9. The abnormal cell positioning system according to claim 8, wherein the abnormal cell positioning system is arranged according to the condition that each of the abnormal cells is at the t-th position_jFirst processing data of time and the tth_jDetermining the voltage mean value of the corresponding battery monomer at the t-th time in the second set time before the time point_jThe specific formula of the deviation rate of the time is as follows:

wherein,is at the t_jThe average value of the cell voltages at the second set time before the time point,for the ith battery cell at the t_jThe first processed data of the moment in time,for the ith battery cell at the t_jRate of departure at time.
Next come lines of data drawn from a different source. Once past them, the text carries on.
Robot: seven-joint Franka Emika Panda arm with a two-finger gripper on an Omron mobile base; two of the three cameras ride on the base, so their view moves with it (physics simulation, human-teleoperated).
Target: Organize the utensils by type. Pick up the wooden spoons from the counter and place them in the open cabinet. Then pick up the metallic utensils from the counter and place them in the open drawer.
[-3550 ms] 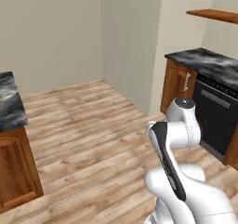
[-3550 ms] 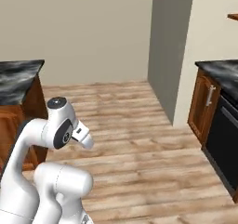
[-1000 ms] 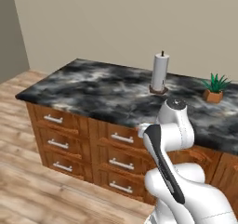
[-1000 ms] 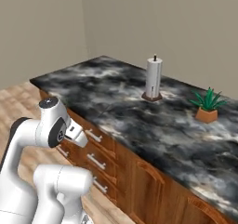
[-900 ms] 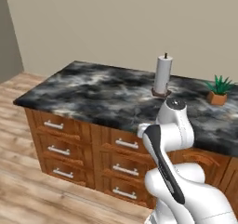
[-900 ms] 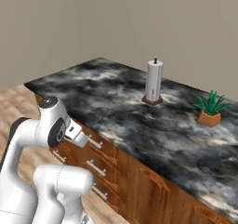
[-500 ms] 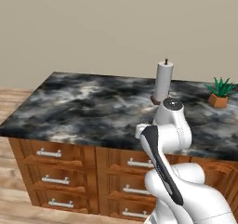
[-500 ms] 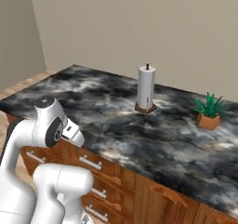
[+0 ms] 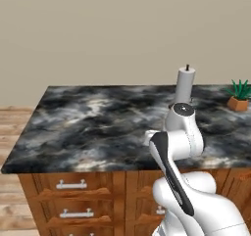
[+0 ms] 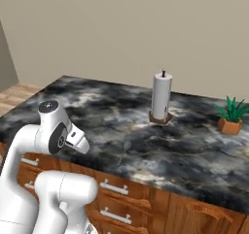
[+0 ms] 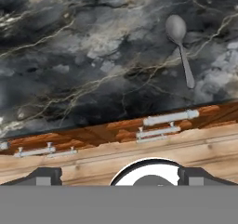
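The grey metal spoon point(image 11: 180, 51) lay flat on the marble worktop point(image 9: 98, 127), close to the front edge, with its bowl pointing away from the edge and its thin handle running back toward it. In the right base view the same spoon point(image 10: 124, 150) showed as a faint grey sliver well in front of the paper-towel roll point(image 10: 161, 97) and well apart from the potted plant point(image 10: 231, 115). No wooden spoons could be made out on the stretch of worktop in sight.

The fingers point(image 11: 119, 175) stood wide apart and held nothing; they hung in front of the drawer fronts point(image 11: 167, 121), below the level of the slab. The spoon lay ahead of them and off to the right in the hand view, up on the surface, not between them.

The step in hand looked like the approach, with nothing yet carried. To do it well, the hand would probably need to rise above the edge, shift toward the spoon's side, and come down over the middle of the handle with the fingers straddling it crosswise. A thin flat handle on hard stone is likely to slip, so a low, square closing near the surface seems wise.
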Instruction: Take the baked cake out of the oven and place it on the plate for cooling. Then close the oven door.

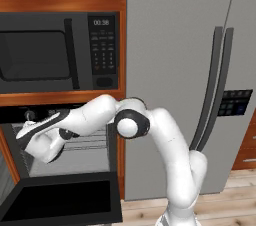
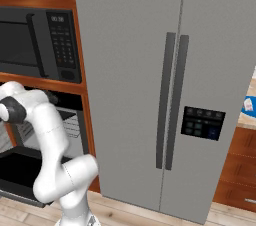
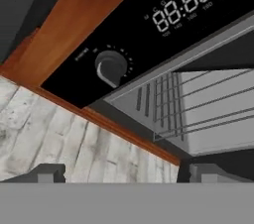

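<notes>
Reaching at oven (image 1: 65, 145) | fingers (image 3: 47, 173) apart, empty | microwave (image 1: 60, 52) above | oven door (image 1: 62, 200) down

Left base view: set behind and left of the arm, facing forward, close to the oven (image 1: 65, 155), whose open cavity sits low left with the fridge (image 1: 190, 70) to its right. Right base view: further right, fridge central, oven (image 2: 60, 130) at the left edge; both share oven, microwave (image 2: 40, 45) and fridge. Hand view: rolled, very near the oven's knob (image 3: 110, 67) and display (image 3: 186, 2)
</notes>
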Available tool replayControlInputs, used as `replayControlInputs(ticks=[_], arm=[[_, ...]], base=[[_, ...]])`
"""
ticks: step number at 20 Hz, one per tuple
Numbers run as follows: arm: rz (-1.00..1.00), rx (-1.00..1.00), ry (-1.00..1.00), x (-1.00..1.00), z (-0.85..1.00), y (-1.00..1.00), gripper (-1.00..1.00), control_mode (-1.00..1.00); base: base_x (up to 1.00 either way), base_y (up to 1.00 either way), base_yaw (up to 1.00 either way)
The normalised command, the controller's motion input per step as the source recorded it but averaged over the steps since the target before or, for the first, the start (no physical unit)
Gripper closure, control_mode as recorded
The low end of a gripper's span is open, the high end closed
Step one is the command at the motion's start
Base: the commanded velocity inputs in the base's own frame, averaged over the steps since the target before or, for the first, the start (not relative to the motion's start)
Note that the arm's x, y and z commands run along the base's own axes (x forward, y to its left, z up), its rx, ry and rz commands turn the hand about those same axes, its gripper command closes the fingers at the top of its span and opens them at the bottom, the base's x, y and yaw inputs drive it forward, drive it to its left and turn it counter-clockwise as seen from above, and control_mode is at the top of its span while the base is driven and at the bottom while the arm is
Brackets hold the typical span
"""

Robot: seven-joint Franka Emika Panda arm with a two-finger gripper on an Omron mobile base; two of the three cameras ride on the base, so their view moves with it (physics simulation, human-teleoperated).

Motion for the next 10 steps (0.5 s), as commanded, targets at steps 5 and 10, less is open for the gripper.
replayControlInputs(ticks=[5,10], arm=[[0.0,0.29,0.05,-1.0,0.15,-0.45,-1.0,-1.0],[-0.03,0.3,0.0,-1.0,0.1,-0.75,-1.0,-1.0]], base=[[0.0,0.0,0.0],[0.0,0.0,0.0]])
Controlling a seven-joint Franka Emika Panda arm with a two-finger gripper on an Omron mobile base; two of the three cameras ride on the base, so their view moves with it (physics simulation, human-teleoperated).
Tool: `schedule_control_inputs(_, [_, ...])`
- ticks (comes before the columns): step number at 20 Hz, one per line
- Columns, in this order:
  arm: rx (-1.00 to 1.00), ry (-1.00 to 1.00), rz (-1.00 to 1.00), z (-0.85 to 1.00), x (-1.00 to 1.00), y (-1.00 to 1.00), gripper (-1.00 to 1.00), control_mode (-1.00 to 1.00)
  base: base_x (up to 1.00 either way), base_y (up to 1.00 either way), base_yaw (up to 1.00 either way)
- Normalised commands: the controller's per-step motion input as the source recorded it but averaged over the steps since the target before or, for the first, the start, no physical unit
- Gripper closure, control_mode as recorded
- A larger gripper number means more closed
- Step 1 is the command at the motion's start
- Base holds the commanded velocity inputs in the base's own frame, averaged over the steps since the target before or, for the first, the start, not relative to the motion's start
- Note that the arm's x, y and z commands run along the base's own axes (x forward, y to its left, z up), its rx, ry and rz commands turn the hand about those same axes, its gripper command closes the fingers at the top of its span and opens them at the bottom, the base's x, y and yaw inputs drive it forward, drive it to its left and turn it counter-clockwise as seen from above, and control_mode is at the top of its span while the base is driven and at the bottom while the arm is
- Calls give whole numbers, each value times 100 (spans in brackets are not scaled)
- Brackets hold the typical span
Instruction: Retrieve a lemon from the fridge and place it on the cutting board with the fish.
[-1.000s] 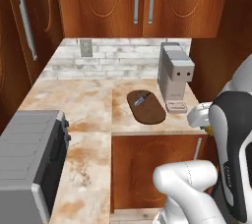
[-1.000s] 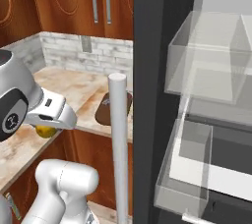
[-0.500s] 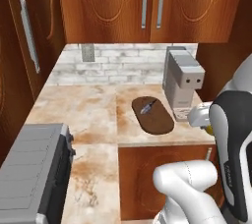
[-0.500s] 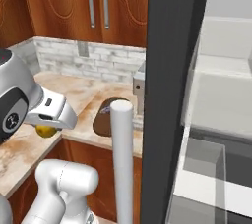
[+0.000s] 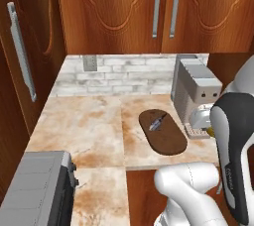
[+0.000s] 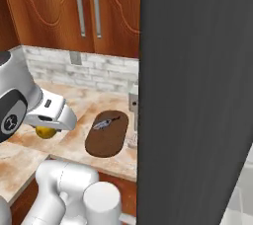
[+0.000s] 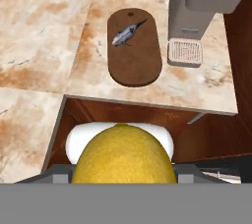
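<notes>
Lemon [image 7: 124, 154] is gripped in the end effector [image 6: 45, 129], held short of the board [image 7: 134, 46] where fish [image 7: 126, 33] is laid.

The lemon [image 7: 124, 154], round and yellow, sits clamped between the gripper's [image 7: 123, 171] fingers, well short of the cutting board [image 7: 134, 47]. That dark brown oval board lies flat. The fish [image 7: 126, 33], slim and silvery-grey, lies aslant on the board's far half. The fridge [image 6: 197, 95] door stands dark grey beside the board.
</notes>
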Motion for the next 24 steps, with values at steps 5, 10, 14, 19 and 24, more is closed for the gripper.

10. The abnormal cell positioning system according to claim 6, wherein the fourth determining module specifically includes:

the second judgment unit is used for judging whether the standard deviation of the deviation rate of each single battery is larger than a set threshold value or not and obtaining a third judgment result;

an abnormal cell determining unit, configured to determine that the battery cell is an abnormal cell when the third determination result indicates that a standard deviation of the deviation rate of the battery cell is greater than a set threshold;

and a conventional cell determining unit, configured to determine that the battery cell is a conventional cell when the third determination result indicates that a standard deviation of the deviation rate of the battery cell is less than or equal to a set threshold.